> _Task material_:
+ + + + + + +
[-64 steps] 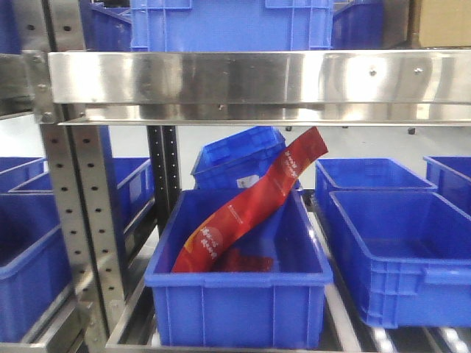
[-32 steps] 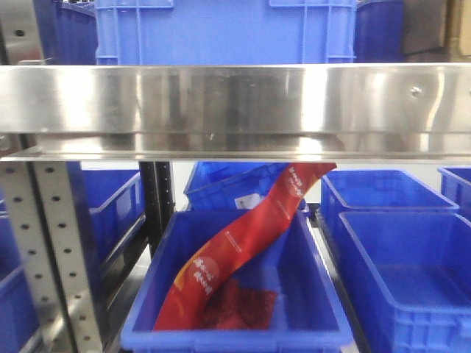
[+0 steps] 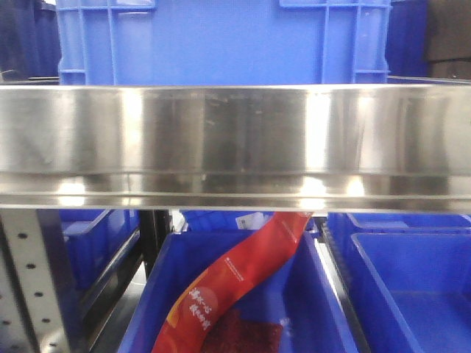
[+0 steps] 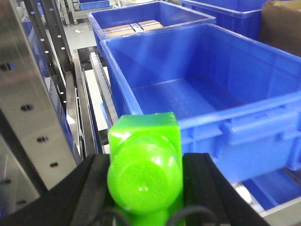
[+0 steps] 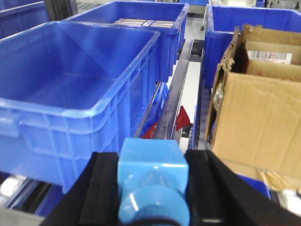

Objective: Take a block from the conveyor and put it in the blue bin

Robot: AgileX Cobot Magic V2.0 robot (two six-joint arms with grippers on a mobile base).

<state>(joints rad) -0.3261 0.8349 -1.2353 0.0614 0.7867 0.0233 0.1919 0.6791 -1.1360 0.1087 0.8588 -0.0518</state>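
Observation:
My left gripper (image 4: pixel 145 181) is shut on a bright green block (image 4: pixel 144 167), held low in front of an empty blue bin (image 4: pixel 188 94). My right gripper (image 5: pixel 151 181) is shut on a light blue block (image 5: pixel 151 176), held in front of another empty blue bin (image 5: pixel 70 80). The front view shows a blue bin (image 3: pixel 324 294) under a steel shelf rail (image 3: pixel 235 143), with a long red packet (image 3: pixel 243 283) leaning in it. The conveyor is out of view. Neither gripper shows in the front view.
A torn cardboard box (image 5: pixel 256 103) stands right of the right gripper. More blue bins (image 4: pixel 141 19) sit behind, some holding flat boxes. Perforated steel rack posts (image 4: pixel 28 103) stand on the left. A blue bin (image 3: pixel 221 40) sits on the upper shelf.
The front view has risen and drawn closer to the rack: the steel shelf rail now fills the middle of the frame and the bin with the red packet has sunk toward the bottom edge.

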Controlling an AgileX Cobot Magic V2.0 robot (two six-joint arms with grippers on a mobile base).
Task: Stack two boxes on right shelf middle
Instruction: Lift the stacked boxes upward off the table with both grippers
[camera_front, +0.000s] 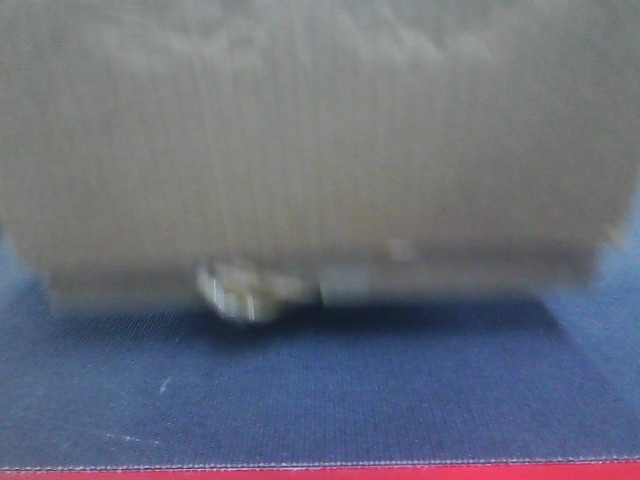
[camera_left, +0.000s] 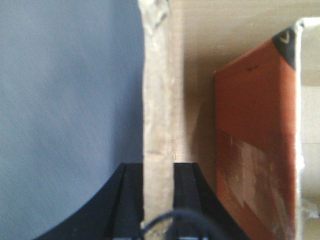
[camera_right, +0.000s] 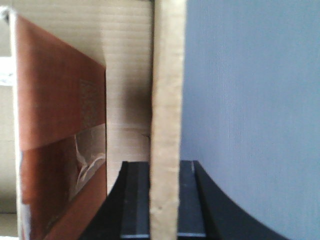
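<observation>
Large box (camera_front: 320, 130): plain brown corrugated cardboard. It fills the blurred front view, low over the dark fabric table (camera_front: 320, 400) with its red edge (camera_front: 320, 472). Whether it rests there or is lifted cannot be told.
Left gripper (camera_left: 159, 170): the black jaws are narrow, pinched on either face of an upright side wall (camera_left: 157, 90) of the large box.
Right gripper (camera_right: 165, 167): the same hold on the opposite wall (camera_right: 167, 75), with the jaws closed onto the cardboard.
Flat panel (camera_left: 255, 140): reddish-brown with patches of peeling tape, standing on edge inside the large box and apart from both gripped walls. It also shows in the right wrist view (camera_right: 60, 100). It is probably the thin second box, though that is a judgement.
Shiny bit (camera_front: 235, 295): a small metallic blur at the box's lower edge, too smeared to identify.
Shelf: not in any view.
Progress: the two-handed grasp looks secured, and both boxes appear to be gathered as one load. Carrying the load to the shelf's middle level, setting it down and stacking are all left to do.
</observation>
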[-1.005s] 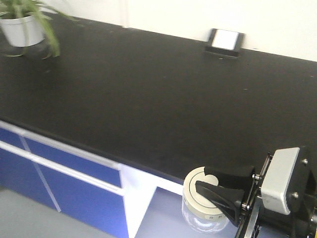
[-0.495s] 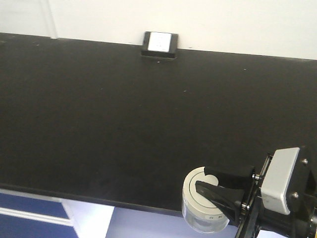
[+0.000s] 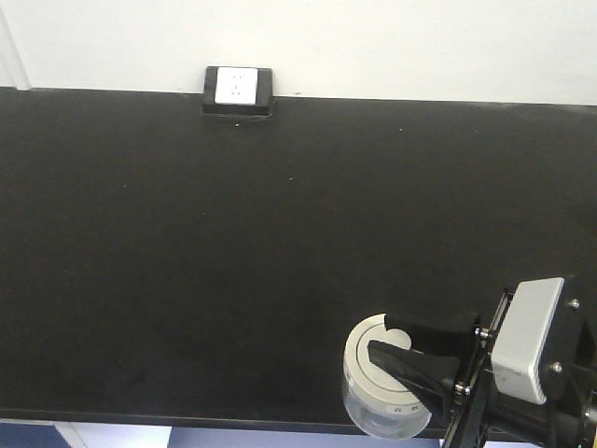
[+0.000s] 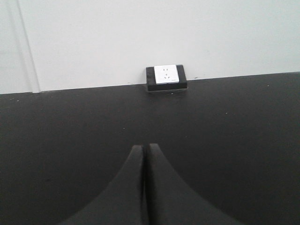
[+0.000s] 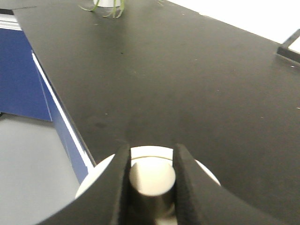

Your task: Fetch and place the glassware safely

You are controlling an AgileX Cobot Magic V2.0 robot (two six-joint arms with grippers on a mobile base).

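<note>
The glassware [image 3: 368,392], a squat clear jar with a cream-white lid, hangs at the bottom right of the front view, over the front edge of the black counter [image 3: 280,233]. My right gripper [image 3: 380,336] is shut on the lid's central knob [image 5: 152,178]. In the right wrist view the right gripper [image 5: 151,148] has one black finger on each side of the knob, and the lid's rim [image 5: 96,176] shows beyond them. My left gripper [image 4: 143,148] is shut with nothing in it and hovers above the counter [image 4: 234,140]. It does not show in the front view.
A black wall socket box [image 3: 239,91] with a white face sits at the counter's back edge against the white wall. Blue cabinet fronts [image 5: 18,79] run below the counter's front edge. Green plant leaves [image 5: 110,7] show at the counter's far end.
The front view has swung along the counter. The plant and blue cabinets have left it, the socket has shifted left, and the counter now lies square across. The jar stays held in the right gripper.
</note>
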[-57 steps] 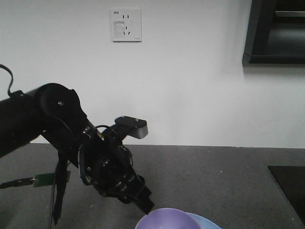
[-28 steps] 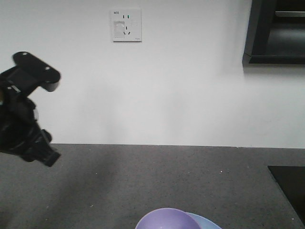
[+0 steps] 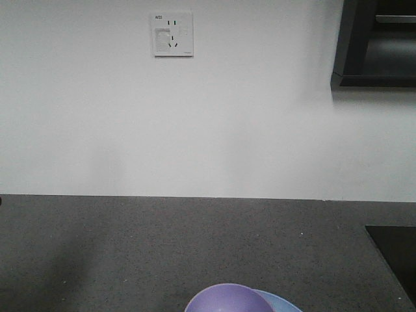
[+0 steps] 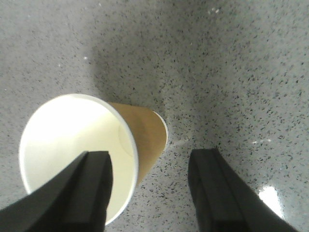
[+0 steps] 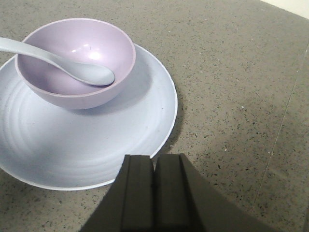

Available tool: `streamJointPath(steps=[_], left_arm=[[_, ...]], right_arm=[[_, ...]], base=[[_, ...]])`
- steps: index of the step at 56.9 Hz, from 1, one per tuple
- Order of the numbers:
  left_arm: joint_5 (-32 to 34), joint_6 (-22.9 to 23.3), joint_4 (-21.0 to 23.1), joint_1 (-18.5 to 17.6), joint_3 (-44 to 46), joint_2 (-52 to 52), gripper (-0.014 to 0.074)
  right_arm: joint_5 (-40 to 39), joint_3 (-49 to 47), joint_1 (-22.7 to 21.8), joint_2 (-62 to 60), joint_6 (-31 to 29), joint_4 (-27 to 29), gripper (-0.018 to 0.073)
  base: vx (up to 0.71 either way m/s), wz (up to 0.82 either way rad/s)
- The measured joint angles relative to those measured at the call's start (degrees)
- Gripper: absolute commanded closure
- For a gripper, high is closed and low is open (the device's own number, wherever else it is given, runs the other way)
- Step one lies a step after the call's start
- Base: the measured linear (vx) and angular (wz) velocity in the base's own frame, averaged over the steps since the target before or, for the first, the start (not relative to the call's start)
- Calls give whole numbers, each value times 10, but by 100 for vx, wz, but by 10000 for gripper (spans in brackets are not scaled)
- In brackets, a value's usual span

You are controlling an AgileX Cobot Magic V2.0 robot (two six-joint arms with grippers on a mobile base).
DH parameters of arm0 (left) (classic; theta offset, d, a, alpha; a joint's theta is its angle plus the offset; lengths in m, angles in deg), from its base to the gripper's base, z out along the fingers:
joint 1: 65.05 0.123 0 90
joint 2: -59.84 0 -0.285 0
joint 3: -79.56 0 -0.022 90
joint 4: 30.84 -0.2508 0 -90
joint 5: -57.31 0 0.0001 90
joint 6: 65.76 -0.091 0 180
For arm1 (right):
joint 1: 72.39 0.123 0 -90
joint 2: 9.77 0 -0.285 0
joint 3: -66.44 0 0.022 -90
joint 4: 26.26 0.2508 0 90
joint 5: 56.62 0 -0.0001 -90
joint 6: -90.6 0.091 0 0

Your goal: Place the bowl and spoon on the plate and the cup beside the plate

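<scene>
Left gripper (image 4: 152, 186): fingers (image 4: 219, 193) spread wide, grasping nothing; cup (image 4: 91, 152) stands upright on the speckled grey surface (image 4: 231, 72), its rim partly under the left-hand finger, its brown wall lying in the gap between the two. Cannot tell whether that finger touches the rim; the other finger is clear of the cup. Cup's cream inside is bare; its base is hidden from this angle. Right gripper (image 5: 154, 193): fingers (image 5: 137, 193) pressed together, nothing between them, poised above the near edge of the plate (image 5: 145, 130), no contact visible. Bowl (image 5: 75, 60) sits on the plate, toward its far left part. Spoon (image 5: 63, 60) rests in the bowl, scoop on the inner floor, handle leaning over the left rim and cut off by the frame edge. Front view: only the tops of bowl and plate show at the bottom border; neither arm appears. Wall socket (image 3: 172, 34) above, dark cabinet (image 3: 374, 42) upper right.
</scene>
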Motion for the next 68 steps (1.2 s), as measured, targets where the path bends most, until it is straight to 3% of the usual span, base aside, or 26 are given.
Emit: streamJointPath(steps=[20, 26, 33, 35, 52, 68], left_arm=[[32, 8, 4, 16, -41, -31, 139], [35, 8, 4, 16, -41, -41, 269], [37, 8, 4, 16, -41, -41, 558], [40, 8, 4, 16, -41, -41, 606], [15, 1, 20, 4, -4, -34, 601], [-20, -31, 77, -93, 117, -29, 599]], right_arm=[[-5, 0, 0, 0, 0, 0, 568], [-5, 0, 0, 0, 0, 0, 568], [-5, 0, 0, 0, 0, 0, 568], [-5, 0, 0, 0, 0, 0, 568], [-5, 0, 0, 0, 0, 0, 568], [-5, 0, 0, 0, 0, 0, 568]], base=[[0, 0], [0, 0], [0, 0], [0, 0], [0, 0], [0, 0]])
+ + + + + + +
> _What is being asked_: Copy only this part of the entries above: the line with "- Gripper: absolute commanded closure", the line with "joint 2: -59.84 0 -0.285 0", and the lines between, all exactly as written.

> _Completed exercise_:
- Gripper: absolute commanded closure
- For a gripper, high is closed and low is open (the device's own number, wherever else it is given, runs the other way)
- Step one lies a step after the call's start
- Base: the measured linear (vx) and angular (wz) velocity in the base's own frame, averaged over the steps since the target before or, for the first, the start (not relative to the call's start)
- Calls give whole numbers, each value times 10, but by 100 for vx, wz, but by 10000 for gripper (spans in brackets are not scaled)
- In brackets, a value's usual span

You are controlling an AgileX Cobot Magic V2.0 robot (two six-joint arms with grippers on a mobile base).
DH parameters of arm0 (left) (classic; theta offset, d, a, alpha; a joint's theta is its angle plus the offset; lengths in m, angles in deg), from its base to the gripper's base, z out along the fingers:
joint 1: 65.05 0.123 0 90
joint 2: -59.84 0 -0.285 0

There's no more to the answer.